*** INFORMATION ***
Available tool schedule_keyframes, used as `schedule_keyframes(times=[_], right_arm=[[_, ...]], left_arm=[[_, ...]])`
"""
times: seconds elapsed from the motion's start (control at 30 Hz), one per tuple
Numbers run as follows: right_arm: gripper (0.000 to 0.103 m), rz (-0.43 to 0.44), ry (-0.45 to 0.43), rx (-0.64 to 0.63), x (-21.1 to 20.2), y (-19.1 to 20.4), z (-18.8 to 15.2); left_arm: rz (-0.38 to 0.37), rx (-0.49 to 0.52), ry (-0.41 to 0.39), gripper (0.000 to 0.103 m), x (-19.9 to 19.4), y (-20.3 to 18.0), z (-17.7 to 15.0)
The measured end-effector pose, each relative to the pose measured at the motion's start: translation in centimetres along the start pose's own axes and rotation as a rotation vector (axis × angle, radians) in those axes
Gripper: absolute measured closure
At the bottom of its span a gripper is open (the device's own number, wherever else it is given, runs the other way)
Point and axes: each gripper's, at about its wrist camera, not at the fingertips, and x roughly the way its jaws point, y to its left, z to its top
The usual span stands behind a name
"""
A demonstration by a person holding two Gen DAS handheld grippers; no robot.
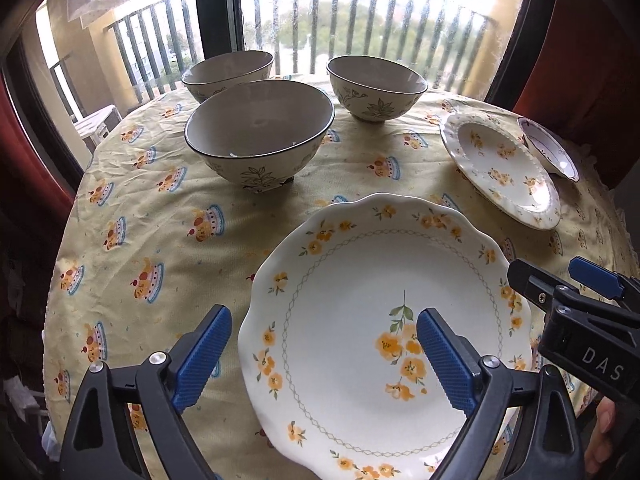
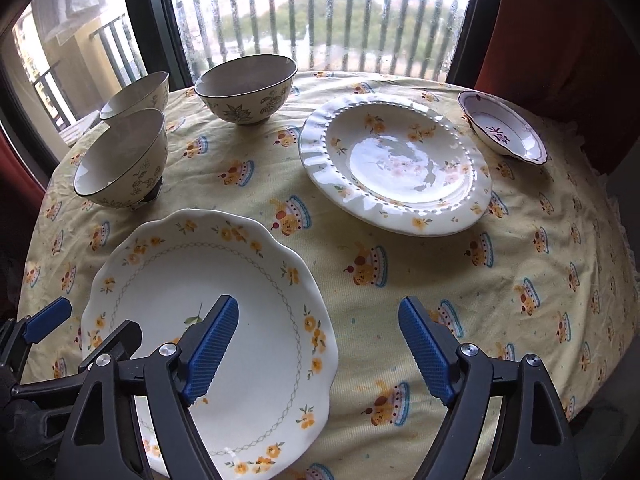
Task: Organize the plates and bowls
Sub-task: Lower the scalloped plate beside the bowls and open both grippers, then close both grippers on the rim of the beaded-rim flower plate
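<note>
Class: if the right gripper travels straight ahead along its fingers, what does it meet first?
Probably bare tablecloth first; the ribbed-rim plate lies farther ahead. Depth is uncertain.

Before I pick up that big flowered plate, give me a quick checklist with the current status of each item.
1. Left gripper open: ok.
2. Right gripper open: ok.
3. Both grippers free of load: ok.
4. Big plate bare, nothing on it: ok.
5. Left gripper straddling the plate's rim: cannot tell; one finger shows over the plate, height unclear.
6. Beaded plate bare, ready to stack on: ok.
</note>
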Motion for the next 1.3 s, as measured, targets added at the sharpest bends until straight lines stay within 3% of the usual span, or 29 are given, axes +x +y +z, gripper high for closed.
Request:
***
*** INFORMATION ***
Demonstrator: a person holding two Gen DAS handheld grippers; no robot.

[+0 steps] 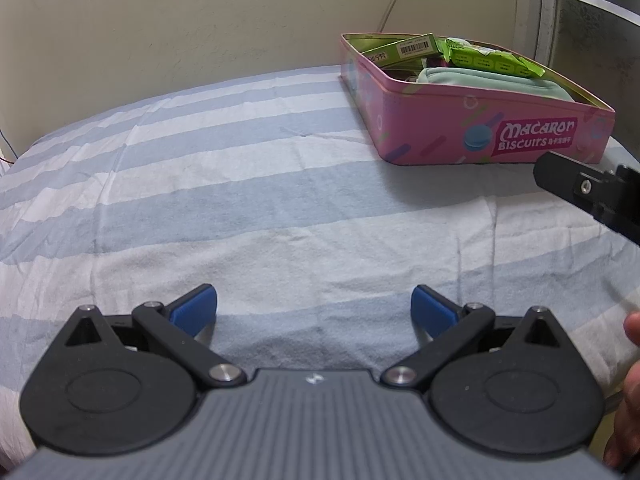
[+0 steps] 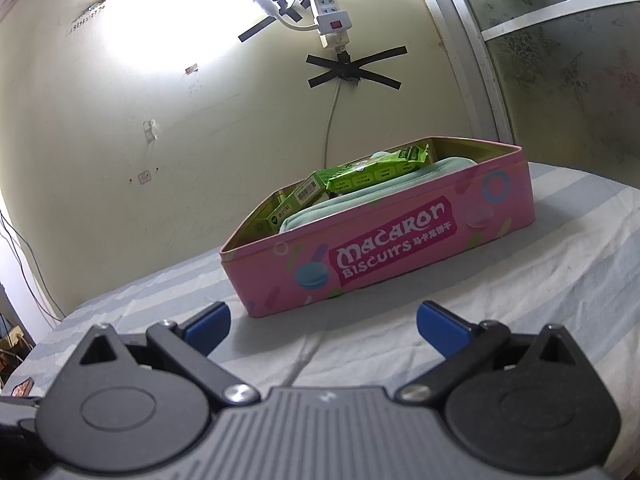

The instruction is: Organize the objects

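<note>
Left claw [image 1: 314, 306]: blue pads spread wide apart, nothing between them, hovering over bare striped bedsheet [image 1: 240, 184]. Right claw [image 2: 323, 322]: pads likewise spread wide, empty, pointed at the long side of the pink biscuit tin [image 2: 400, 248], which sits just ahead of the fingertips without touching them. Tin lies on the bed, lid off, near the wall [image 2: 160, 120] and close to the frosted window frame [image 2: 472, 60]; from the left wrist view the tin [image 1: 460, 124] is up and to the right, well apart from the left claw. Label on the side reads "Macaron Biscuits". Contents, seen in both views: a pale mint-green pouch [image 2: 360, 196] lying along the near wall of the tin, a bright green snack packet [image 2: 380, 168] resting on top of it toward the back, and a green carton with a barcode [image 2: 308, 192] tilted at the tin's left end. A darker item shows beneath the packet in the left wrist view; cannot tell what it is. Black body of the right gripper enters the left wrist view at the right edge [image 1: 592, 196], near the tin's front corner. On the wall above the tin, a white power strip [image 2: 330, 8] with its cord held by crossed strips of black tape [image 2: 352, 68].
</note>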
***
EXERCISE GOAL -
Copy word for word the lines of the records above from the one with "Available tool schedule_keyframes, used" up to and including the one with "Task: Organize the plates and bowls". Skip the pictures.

SOLUTION -
Available tool schedule_keyframes, used as `schedule_keyframes(times=[_], right_arm=[[_, ...]], left_arm=[[_, ...]])`
"""
times: seconds elapsed from the motion's start (control at 30 Hz), one per tuple
Numbers run as follows: right_arm: gripper (0.000 to 0.103 m), rz (-0.43 to 0.44), ry (-0.45 to 0.43), rx (-0.64 to 0.63), x (-21.1 to 20.2), y (-19.1 to 20.4), z (-18.8 to 15.2); left_arm: rz (-0.38 to 0.37), rx (-0.49 to 0.52), ry (-0.41 to 0.39), gripper (0.000 to 0.103 m), x (-19.9 to 19.4), y (-20.3 to 18.0), z (-17.7 to 15.0)
The measured end-effector pose, each relative to the pose measured at the motion's start: translation in centimetres along the start pose's own axes and rotation as a rotation vector (axis × angle, radians) in those axes
Gripper: absolute measured closure
At the bottom of its span a gripper is open (the device's own number, wherever else it is given, runs the other way)
Point and axes: each gripper's, at about its wrist camera, not at the fingertips, and x roughly the way its jaws point, y to its left, z to its top
The usual span stands behind a name
"""
A demonstration by a person holding two Gen DAS handheld grippers; no robot.
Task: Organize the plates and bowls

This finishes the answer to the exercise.